- Battle of Mount Lycaeum: Part of the Cleomenean War
| Date | 227 BC |
| Location | Mount Lycaeum, border of Elis and Arcadia |
| Result | Spartan victory |

Belligerents
- Sparta: Achaean League

Commanders and leaders
- Cleomenes III: Aratus of Sicyon

Casualties and losses
- Light: Heavy

= Battle of Mount Lycaeum =

Battle in ancient Greece

The Battle of Mount Lycaeum (or Lykion) was fought between Sparta led by Cleomenes III and the Achaean League commanded by Aratus. It was the first major battle of the Cleomenean War. The battle occurred at Mount Lycaeum on the border of Elis and Arcadia and ended in a Spartan victory.

==Prelude==
In 229 BC, Cleomenes III, King of Sparta, initiated a campaign with the aim of extending the regional power of his kingdom. This was opposed by the major power in the Peloponnese, the Achaean League. In an attempt to curtail the resurgent power of Sparta, the Achaeans led by their strategos, Aratus, unsuccessfully attempted to re-capture the cities of Tegea and Orchomenus.
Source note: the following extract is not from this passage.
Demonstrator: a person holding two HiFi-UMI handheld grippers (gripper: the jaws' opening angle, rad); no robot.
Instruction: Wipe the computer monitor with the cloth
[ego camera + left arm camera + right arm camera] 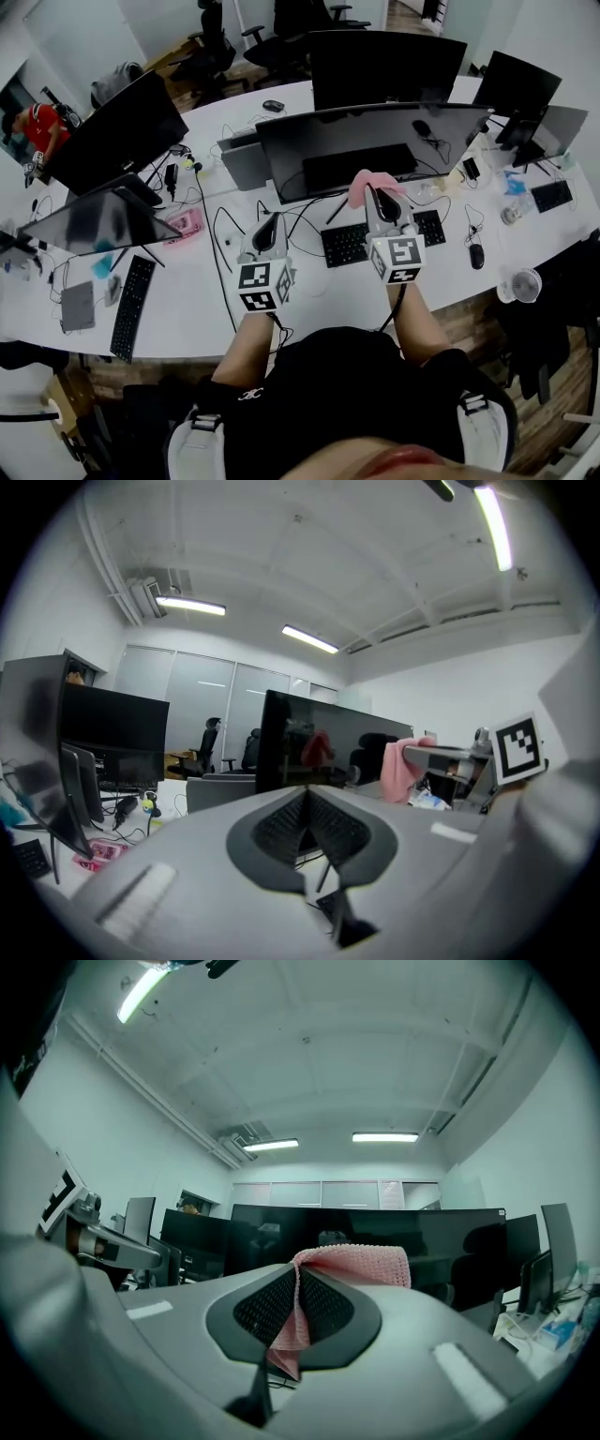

This failure was made worse when a vastly numerically superior Achaean army commanded by Aristomachos of Argos declined to offer battle to the army of Cleomenes.
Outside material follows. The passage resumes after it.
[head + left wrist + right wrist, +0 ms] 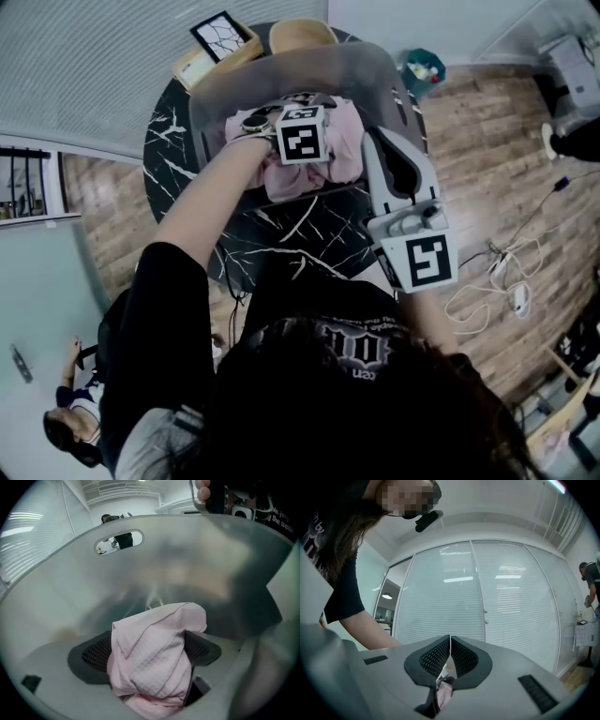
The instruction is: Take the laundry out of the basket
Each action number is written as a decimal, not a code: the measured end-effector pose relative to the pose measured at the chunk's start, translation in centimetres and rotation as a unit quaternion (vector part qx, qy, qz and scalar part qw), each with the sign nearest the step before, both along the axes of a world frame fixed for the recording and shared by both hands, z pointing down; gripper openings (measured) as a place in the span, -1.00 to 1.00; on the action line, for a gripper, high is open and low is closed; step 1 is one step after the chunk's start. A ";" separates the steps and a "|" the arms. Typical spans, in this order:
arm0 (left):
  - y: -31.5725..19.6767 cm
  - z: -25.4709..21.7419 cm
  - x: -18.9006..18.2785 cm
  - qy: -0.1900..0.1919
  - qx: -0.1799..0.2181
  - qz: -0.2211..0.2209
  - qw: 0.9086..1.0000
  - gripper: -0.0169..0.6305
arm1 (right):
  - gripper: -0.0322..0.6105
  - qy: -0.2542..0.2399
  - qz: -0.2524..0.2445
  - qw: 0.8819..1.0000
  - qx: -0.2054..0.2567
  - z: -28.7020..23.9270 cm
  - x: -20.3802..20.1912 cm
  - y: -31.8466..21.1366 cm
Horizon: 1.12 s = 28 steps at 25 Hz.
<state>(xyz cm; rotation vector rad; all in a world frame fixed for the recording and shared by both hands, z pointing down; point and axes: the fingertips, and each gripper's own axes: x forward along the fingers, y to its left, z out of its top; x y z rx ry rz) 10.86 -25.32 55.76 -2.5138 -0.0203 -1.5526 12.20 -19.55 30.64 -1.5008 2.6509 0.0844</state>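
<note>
A grey plastic laundry basket (281, 70) stands on the round black marble table (178, 131) with pink laundry (342, 150) in it. My left gripper, seen by its marker cube (302, 134), reaches down into the basket. In the left gripper view its jaws (150, 639) stand wide, and a bunched pink waffle cloth (154, 663) sits loosely between them in front of the basket wall (187, 564). My right gripper (375, 141) lies at the basket's right rim. Its jaws (450, 639) are shut, with a strip of pink cloth (443, 693) caught low between the pads.
Behind the basket on the table are a wooden tray with a framed picture (220, 42) and a wooden bowl (302, 35). A teal bin (424, 67) and loose cables (497, 281) are on the wood floor at the right. A person (75, 422) sits at the lower left.
</note>
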 end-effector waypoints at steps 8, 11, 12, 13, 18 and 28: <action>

Though these failures were offset to some extent by the occupation of Caphyae, a city that had previously been taken over by Cleomenes, the Spartan ascendancy in the war was becoming apparent. Ptolemy III of Egypt, who had been supporting the Achaean campaign against Macedon, shifted his financial backing from the Achaean League to Sparta. Ptolemy based this on the assumption that Sparta would be a more useful ally in counterbalancing Macedon.

==Battle==
Aratus was re-elected strategos in 227 BC and then launched an invasion of Elis, a Spartan ally. The Elians, unable to defeat the Achaeans, asked Sparta for assistance. The Spartan response was to dispatch Cleomenes with an army to aid their allies. As the Achaeans were returning from Elis, Cleomenes launched an attack on the Achaeans near Mount Lycaeum, on the border of Elis and Arcadia. The Achaeans, who were unprepared for battle, fled in disarray from the combat. The Spartans scored a comprehensive victory, routing the opposing army. They managed to capture a great part of the Achaean army as well as inflicting massive casualties. The victory was so complete that it was initially thought that Aratus had been slain in the midst of battle.

==Aftermath==
Aratus was able to use the confusion in the aftermath of the battle to his advantage. He seized the city of Mantinea from the Spartans and secured it. This success was short-lived as the Achaeans were decisively defeated by Cleomenes at the Battle of Ladoceia later in 227 BC and again at the Battle of Dyme in 226 BC. These victories established Spartan dominance over the Peloponnese.